Reputation: 125
I have a react app using Amplify with auth enabled. The app has many users, all of whome are members of one "client", no more.
I would like to be able to limit access to the data in a Glue table to users that are members of the client, using IAM, so that I have a security layer as close to the data layer as possible.
I have a 'clientid' partition in the table. The table is backed by an s3 bucket, with each client's data stored in their own 'clientid=xxxxxx' folder. The table was created by a Glue job with the following option in the "write_dynamic_frame" method at the end, which created the folders.
{"partitionKeys": ["clientid"]},
My first idea was to use the clientid in the front-end to bake the user's client ID into the query to select just their partition but, clearly, that is open to abuse.
Then I tried to use a Glue crawler to scan the existing table's s3 bucket in the hope it would create one table per folder, if I unchecked the "Create a single schema for each S3 path" option. However, the crawler 'sees' the folders as partitions (presumably, in at least part, due to the hive partitioning structure) and I just get a single table again.

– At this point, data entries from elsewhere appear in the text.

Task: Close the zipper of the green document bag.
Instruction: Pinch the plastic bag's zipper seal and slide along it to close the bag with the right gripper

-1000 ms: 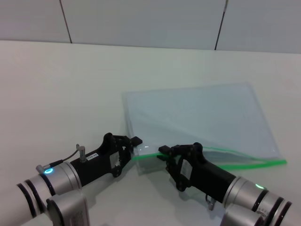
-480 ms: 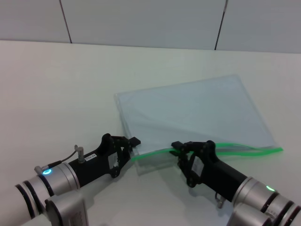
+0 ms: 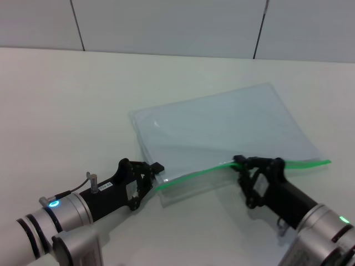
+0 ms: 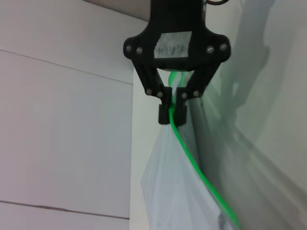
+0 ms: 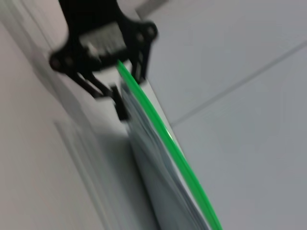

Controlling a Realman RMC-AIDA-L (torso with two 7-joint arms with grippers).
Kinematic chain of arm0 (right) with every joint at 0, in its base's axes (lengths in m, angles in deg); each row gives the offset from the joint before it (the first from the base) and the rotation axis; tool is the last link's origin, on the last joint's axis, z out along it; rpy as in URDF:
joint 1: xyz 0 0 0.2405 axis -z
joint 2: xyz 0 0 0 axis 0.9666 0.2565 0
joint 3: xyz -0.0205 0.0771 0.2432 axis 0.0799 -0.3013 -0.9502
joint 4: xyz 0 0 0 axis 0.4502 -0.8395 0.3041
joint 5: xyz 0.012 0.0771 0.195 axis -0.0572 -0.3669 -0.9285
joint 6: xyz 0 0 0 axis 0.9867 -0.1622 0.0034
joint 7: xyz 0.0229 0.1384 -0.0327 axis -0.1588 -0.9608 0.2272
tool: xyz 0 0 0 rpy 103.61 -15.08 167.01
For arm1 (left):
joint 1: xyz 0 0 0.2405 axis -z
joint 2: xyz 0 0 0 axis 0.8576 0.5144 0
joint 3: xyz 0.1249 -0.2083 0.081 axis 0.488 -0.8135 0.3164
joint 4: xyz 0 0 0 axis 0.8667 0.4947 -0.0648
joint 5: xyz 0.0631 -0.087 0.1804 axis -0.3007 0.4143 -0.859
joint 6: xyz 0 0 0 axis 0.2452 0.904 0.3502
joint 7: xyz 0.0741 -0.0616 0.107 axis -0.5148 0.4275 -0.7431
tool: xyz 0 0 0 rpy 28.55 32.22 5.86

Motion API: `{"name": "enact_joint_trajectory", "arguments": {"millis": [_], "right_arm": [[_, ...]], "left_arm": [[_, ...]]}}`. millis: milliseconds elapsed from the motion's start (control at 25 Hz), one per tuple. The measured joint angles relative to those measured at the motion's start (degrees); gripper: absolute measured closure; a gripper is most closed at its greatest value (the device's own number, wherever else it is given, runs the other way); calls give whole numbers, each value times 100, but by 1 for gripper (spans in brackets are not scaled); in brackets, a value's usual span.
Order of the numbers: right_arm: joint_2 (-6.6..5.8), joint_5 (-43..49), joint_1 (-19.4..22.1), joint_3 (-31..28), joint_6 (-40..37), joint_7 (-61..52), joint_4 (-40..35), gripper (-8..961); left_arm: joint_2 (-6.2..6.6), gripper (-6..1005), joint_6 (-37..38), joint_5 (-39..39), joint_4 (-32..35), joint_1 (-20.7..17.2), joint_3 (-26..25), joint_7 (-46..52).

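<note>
Head view shows two black grippers, one flat translucent pale blue-grey plastic green document bag and one thin bright green zipper strip along its near long edge, all on a white table. Nothing can be made out inside the pouch (its translucent skin shows only creases and the table beneath).

Nearest the robot, the left gripper lies low on the table at the pouch's near left corner. In the left wrist view its two black fingers are pressed together on the end of the zipper, with the green strip running out from between the pads and away along the edge of the green document bag. The left gripper is thus clenched on the zipper's left end.

Further along the same edge, right of its middle, the right gripper sits on the zipper. To its left the strip bows upward off the table; to its right a short green stretch runs to the pouch's right corner. The right wrist view is blurred: the zipper passes beside one dark finger of the right gripper, but whether the fingers grip the strip cannot be told.

Beyond both grippers the pouch lies tilted, its far right corner pointing toward the pale wall panels behind the table.
</note>
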Motion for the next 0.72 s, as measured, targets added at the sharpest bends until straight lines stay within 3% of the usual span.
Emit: {"name": "enact_joint_trajectory", "arguments": {"millis": [720], "right_arm": [[-28, -3, 490, -1272, -111, 190, -201, 873]], "left_arm": [[0, 952, -63, 24, -9, -17, 16, -5]]}}
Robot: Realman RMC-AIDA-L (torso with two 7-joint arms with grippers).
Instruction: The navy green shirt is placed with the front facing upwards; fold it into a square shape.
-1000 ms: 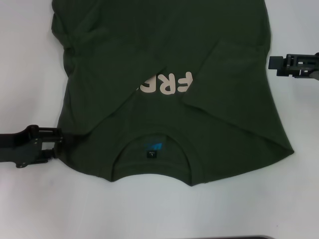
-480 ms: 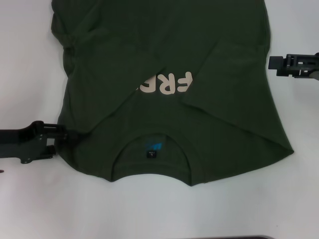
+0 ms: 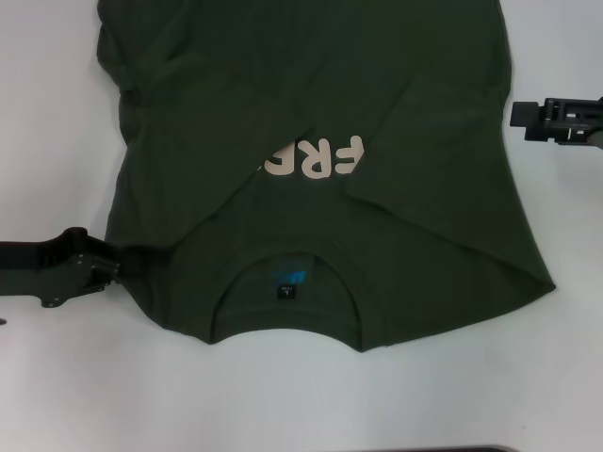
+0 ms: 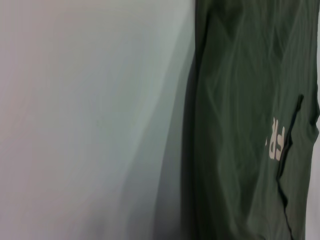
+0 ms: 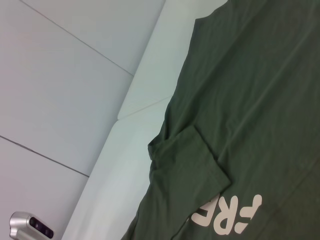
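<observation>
Step in hand: side fold, shoulder end. The left claw (image 3: 111,266) sits low on the counter (image 3: 57,122), tip at the shirt's (image 3: 311,104) edge just beside the collar-end corner. Whether its fingers are apart or together cannot be told; cloth and shadow hide the tip. To do this well, judged from the layout: take the edge layers cleanly, lift only enough to clear the counter, and carry the flap across toward the right claw's side in a straight line parallel to the collar-to-hem axis, so the crease runs true and the result can come out square. Match the fold already lying on the opposite side.

Right claw (image 3: 516,116): hovering off the shirt's far edge, apart from the cloth, holding nothing; finger state cannot be told.

Item: shirt, dark olive green, short-sleeved, laid flat between the two claws, front up. Collar (image 3: 287,297) nearest the robot, with small blue neck label (image 3: 288,279) inside. Cream lettering (image 3: 316,160) mid-chest, partly covered: only "FR" and part of a third letter show. Sleeve on the right claw's side folded inward over the chest. Sleeve beyond the left claw bunched and wrinkled. Hem out of view.
</observation>
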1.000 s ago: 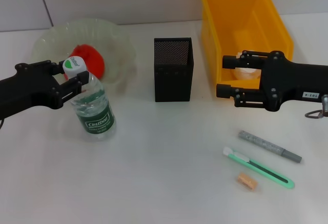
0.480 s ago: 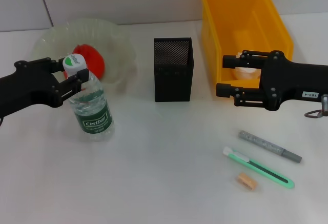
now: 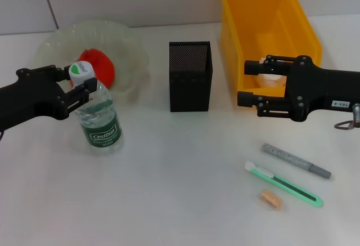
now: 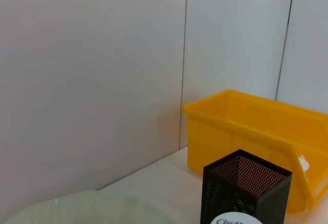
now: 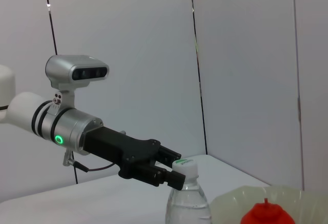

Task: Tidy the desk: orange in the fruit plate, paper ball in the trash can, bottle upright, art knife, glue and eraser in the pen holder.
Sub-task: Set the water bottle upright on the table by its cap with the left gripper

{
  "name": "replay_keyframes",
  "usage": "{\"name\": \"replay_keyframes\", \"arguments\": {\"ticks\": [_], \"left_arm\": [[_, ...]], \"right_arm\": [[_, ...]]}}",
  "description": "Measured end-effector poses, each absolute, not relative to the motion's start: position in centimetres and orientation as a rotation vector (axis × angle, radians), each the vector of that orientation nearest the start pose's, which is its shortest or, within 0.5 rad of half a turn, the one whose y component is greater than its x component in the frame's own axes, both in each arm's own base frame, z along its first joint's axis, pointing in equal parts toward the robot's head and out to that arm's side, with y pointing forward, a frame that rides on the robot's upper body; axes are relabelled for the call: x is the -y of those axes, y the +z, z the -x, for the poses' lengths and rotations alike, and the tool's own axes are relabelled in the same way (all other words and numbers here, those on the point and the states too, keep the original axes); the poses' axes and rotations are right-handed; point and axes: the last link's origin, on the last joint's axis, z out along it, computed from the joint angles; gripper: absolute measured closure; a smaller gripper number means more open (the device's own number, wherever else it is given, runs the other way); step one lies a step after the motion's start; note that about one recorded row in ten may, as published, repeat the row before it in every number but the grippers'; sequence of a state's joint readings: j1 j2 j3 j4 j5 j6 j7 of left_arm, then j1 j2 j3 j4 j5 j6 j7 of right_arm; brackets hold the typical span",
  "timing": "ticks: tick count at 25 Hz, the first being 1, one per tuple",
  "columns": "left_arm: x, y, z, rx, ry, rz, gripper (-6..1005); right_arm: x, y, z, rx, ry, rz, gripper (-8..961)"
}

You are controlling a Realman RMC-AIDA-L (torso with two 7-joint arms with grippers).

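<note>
The white surface (image 3: pixel 169 201) carries all items. The yellow trash can (image 3: pixel 270 32) is positioned at the far right; a crumpled paper ball (image 3: pixel 269 79) is seen inside it, partly hidden by the right pincer (image 3: pixel 243 83). The right pincer is held in front of the can's near wall with its fingers spread and nothing between them.

The translucent fruit plate (image 3: pixel 95 49) is located at the far left, and the orange (image 3: pixel 97 65), red-orange in colour, lies in it. The black mesh pen holder (image 3: pixel 190 76) stands between plate and can; nothing can be made out inside it.

The water bottle (image 3: pixel 98 116) stands nearly upright just in front of the plate. The left pincer (image 3: pixel 79 85) is clenched on the bottle's neck, just below the white cap (image 3: pixel 82 70).

Near the right front edge three items lie on the surface, close together: the green art knife (image 3: pixel 284 184), the grey glue stick (image 3: pixel 296 160) beyond it, and the small orange eraser (image 3: pixel 270 198) nearest the front.
</note>
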State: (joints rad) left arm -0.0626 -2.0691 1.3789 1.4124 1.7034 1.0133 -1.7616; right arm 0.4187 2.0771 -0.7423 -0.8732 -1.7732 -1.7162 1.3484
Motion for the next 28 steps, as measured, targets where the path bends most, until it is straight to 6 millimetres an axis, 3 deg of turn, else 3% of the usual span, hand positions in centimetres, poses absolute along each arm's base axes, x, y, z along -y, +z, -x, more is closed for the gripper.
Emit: {"name": "replay_keyframes", "arguments": {"ticks": [20,25,28], "left_arm": [[-31.8,3.8,23.9,0.603,-0.59,2.351,561],[-31.8,3.8,23.7,0.601,-0.597,2.352,530],[-31.8,3.7,23.7,0.598,-0.598,2.357,397]], "right_arm": [[-31.5,4.6,-24.1,-0.338,0.899,2.665,257],[-31.5,4.7,-24.1,-0.337,0.897,2.664,257],[-31.5,4.7,-24.0,-0.335,0.895,2.663,256]]}}
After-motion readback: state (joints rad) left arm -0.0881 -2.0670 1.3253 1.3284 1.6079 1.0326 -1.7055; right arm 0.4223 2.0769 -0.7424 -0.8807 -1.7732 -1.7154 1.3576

There are tens of thousands of clients and TB's of data, so moving/renaming data around and manually creating tables is not feasible.
Please help!
Upvotes: 1
Views: 773
Reputation: 132972
I assume you have a mechanism in place already to assign an IAM role (individual or per client) to each user on the front end, otherwise that's a big topic that should probably be its own question.
The most basic way to solve your problem is to make sure that the IAM roles only have s3:GetObject
permission to the prefix of the partition(s) that the user is allowed to access. This would mean that users can only access their own data and will receive an error if they try accessing other users' data. They could potentially fish for what client IDs are valid, though, by trying different combinations and observing the difference between the query not hitting any partition (which would be allowed since no files would be accessed), and the query hitting a partition (which would not be allowed).
I think it would be better to create tables, or even databases per client, that would allow you to put permissions at the Glue Data Catalog level too, not allowing queries at all for other databases/tables than the user's own. Glue Crawlers won't help you with that unfortunately, they're too limited in what they can do, and will try to be helpful in unhelpful ways. You can create these tables easily with the Glue Data Catalog API and you won't have to move any data, just point the tables' locations at the locations of the current partitions.
Upvotes: 1